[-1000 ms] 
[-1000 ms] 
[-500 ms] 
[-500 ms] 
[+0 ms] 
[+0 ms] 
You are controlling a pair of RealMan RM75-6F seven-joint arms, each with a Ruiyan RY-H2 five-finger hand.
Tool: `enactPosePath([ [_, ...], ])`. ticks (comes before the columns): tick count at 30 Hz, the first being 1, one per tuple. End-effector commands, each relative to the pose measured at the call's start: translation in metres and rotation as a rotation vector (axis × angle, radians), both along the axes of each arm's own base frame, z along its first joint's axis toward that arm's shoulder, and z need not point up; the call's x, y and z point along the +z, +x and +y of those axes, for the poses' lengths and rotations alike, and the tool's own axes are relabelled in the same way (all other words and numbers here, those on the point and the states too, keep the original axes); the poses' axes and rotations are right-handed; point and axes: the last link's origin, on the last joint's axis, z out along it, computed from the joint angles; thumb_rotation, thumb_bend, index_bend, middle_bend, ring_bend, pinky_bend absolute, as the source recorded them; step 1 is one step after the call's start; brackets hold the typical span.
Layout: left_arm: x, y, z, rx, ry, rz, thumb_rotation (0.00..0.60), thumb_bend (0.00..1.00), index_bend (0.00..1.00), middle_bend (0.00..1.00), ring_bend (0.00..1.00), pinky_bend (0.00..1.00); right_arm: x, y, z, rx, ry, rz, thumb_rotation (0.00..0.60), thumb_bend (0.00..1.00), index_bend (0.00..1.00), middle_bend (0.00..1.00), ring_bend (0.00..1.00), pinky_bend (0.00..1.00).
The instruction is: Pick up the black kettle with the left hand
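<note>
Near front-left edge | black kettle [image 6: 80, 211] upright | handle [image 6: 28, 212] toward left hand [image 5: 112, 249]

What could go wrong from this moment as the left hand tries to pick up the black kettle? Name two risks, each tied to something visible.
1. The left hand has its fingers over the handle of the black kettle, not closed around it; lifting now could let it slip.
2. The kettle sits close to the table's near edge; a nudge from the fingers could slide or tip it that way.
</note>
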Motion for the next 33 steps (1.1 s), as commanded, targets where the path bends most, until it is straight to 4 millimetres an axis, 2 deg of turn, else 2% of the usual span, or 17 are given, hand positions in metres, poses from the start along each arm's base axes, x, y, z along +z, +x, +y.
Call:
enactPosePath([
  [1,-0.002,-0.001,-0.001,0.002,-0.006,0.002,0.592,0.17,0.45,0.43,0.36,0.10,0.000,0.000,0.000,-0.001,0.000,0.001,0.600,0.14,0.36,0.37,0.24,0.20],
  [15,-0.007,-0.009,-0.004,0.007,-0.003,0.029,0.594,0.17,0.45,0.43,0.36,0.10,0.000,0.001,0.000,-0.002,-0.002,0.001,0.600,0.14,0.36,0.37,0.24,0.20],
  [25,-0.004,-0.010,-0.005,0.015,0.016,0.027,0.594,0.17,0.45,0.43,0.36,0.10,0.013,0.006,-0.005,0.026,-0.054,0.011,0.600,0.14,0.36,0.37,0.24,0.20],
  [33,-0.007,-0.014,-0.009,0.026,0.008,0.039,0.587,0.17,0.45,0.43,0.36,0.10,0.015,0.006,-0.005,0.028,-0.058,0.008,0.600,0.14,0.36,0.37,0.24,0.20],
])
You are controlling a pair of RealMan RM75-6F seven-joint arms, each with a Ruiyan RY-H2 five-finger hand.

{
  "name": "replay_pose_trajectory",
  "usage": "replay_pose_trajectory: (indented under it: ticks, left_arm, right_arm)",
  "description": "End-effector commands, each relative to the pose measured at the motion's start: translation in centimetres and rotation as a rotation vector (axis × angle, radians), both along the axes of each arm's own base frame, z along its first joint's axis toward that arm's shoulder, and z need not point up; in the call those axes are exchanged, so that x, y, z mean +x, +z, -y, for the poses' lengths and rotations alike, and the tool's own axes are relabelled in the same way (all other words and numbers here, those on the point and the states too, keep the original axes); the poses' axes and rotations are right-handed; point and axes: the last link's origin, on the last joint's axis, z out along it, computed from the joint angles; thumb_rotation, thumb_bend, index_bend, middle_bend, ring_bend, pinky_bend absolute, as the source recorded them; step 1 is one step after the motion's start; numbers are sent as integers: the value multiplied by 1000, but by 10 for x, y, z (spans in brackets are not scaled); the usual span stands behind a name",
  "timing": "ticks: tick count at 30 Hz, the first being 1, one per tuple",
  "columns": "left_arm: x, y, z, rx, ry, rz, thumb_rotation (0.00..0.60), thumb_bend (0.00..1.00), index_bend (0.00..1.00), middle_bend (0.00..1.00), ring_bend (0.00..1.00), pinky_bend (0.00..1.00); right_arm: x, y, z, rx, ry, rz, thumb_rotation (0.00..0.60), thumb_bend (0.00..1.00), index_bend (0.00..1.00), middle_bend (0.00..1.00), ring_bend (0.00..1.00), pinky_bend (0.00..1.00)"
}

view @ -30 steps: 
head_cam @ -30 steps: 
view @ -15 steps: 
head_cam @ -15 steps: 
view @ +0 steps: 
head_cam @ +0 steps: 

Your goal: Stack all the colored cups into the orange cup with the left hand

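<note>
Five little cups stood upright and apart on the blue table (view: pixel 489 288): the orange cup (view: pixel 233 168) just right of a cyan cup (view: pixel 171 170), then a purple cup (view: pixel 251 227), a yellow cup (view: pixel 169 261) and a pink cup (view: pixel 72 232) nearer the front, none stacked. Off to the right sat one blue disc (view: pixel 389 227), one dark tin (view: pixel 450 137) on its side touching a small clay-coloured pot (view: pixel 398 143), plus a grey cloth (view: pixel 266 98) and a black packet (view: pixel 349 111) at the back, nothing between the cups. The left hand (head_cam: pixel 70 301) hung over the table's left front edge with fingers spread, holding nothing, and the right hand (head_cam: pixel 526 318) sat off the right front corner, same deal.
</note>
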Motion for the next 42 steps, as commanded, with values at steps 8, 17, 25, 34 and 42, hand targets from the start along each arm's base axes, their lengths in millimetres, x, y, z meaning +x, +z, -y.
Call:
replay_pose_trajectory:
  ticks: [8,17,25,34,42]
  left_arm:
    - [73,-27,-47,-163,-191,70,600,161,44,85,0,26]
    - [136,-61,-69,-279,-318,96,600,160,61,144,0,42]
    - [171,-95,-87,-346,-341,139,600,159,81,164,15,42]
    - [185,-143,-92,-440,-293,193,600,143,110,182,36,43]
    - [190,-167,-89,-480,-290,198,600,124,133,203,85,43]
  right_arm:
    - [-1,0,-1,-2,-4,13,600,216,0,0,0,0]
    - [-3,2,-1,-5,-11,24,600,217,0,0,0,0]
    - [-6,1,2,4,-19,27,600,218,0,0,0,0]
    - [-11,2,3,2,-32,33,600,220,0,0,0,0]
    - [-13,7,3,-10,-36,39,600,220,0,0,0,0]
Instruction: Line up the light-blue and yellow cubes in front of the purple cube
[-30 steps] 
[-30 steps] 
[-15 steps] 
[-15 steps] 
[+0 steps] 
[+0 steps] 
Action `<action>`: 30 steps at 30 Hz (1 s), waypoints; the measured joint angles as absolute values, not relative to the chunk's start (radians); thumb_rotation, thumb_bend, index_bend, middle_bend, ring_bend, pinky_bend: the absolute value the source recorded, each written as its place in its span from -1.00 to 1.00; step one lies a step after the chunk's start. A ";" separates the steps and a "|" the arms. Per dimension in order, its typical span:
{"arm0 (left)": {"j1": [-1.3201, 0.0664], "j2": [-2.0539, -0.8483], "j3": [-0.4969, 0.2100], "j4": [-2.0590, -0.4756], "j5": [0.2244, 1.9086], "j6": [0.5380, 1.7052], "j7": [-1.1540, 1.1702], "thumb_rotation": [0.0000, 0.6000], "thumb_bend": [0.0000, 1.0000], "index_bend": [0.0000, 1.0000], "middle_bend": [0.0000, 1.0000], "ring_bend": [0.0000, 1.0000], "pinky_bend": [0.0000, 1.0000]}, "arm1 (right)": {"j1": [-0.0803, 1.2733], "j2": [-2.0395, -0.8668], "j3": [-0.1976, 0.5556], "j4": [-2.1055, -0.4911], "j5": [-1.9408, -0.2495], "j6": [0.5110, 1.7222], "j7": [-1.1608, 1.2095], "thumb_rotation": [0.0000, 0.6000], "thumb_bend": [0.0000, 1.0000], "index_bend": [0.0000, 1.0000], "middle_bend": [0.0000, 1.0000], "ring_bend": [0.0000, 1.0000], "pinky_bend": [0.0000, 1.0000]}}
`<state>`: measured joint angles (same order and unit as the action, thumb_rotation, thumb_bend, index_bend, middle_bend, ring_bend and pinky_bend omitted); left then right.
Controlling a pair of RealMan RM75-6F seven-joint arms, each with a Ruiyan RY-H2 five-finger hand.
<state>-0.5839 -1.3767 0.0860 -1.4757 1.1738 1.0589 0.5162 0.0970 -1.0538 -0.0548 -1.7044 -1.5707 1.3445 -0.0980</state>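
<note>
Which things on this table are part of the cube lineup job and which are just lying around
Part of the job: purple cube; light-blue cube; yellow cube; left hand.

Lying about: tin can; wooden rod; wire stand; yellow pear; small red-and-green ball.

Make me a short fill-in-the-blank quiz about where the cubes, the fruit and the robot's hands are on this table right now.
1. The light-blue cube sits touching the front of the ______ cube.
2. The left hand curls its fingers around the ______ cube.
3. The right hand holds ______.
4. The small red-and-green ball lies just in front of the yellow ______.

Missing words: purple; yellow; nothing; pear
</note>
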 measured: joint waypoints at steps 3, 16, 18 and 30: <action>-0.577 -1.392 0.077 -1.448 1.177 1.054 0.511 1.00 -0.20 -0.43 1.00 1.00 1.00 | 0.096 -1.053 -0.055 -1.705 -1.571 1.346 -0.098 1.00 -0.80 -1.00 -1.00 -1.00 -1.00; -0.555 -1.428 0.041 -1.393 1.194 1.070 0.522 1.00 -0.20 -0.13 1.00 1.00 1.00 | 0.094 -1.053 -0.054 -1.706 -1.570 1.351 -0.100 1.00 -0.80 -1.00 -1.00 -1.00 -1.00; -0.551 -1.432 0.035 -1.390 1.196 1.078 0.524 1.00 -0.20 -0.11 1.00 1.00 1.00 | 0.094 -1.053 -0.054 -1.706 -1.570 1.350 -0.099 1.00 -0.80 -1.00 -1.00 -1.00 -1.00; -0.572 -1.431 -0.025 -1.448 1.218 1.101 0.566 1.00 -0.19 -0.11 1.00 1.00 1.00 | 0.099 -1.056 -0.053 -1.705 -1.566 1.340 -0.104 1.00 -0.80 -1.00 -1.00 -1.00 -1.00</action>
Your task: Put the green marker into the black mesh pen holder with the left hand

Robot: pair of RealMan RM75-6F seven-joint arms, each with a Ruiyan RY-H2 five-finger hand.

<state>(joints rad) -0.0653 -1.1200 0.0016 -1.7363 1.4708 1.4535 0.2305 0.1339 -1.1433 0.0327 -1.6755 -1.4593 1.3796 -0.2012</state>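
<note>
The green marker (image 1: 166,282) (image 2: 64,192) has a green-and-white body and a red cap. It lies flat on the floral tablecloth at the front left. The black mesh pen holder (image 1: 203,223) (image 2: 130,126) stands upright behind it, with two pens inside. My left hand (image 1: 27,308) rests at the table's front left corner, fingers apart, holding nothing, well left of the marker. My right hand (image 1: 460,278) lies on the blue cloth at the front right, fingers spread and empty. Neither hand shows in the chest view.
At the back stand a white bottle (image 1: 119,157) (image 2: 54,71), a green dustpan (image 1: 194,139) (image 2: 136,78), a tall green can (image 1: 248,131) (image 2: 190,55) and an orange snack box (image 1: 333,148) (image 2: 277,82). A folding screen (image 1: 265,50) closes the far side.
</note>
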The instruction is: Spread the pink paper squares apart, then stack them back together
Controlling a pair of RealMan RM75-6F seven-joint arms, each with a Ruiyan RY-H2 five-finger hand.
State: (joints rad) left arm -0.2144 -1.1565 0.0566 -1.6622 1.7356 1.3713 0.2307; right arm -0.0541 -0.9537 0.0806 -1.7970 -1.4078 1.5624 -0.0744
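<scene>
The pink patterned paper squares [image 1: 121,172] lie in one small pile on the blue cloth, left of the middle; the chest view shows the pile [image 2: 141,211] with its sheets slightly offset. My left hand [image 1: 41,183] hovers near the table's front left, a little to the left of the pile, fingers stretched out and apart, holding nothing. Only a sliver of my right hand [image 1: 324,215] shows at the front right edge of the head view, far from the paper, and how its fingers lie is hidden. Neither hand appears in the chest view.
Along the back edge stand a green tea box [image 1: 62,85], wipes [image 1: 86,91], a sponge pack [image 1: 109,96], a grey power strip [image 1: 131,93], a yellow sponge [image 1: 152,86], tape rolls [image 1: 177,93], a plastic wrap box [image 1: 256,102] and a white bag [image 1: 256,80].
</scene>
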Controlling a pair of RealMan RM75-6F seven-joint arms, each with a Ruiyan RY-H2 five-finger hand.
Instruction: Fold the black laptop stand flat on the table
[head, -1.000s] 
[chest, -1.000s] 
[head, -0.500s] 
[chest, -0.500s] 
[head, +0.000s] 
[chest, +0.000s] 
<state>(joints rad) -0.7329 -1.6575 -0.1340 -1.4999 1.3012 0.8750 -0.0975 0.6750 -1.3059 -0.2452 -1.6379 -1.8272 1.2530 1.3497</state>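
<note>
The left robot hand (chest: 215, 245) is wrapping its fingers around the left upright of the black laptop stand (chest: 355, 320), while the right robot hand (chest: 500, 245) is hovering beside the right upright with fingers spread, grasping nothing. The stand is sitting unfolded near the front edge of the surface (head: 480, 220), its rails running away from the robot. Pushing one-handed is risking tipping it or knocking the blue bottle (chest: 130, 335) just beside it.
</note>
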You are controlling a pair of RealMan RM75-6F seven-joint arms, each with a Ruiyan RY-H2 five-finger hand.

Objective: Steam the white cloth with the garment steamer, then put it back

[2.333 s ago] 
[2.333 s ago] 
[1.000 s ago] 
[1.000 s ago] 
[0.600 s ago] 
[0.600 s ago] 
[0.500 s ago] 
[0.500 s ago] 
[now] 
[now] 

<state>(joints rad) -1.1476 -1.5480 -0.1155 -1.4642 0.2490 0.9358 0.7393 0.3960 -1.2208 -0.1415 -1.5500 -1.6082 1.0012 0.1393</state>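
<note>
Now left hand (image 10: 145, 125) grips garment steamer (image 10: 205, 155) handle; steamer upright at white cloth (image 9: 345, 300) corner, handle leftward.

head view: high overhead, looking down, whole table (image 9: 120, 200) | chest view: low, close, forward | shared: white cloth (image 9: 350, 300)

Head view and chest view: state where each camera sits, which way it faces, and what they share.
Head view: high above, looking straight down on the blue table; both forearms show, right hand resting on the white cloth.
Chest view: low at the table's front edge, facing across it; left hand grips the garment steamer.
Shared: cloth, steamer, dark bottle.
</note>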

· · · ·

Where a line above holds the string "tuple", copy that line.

SOLUTION FOR THIS EXERCISE –
Tool: `enactPosePath([ [_, ...], ])`. ticks (comes before the columns): tick count at 30 Hz, the first being 1, one per tuple. End-effector commands, each relative to the pose measured at the call's start: translation in metres and rotation as a rotation vector (axis × angle, radians), both along the axes of each arm's own base frame, z along its first joint's axis toward that arm's shoulder, and z need not point up; the call's x, y and z point along the +z, +x and +y of those axes, for the poses' lengths and rotations alike, and the tool's own axes are relabelled in the same way (all other words and numbers here, those on the point and the states too, keep the original axes); the poses' axes and rotations are right-handed; point and axes: the last link's origin, on the last joint's axis, z out along it, computed from the joint angles; thumb_rotation, thumb_bend, index_bend, middle_bend, ring_bend, pinky_bend absolute, as the source recorded them; step 1 is one step after the call's start; brackets hold the typical span.
  "timing": "ticks: tick count at 30 Hz, the first being 1, one per tuple",

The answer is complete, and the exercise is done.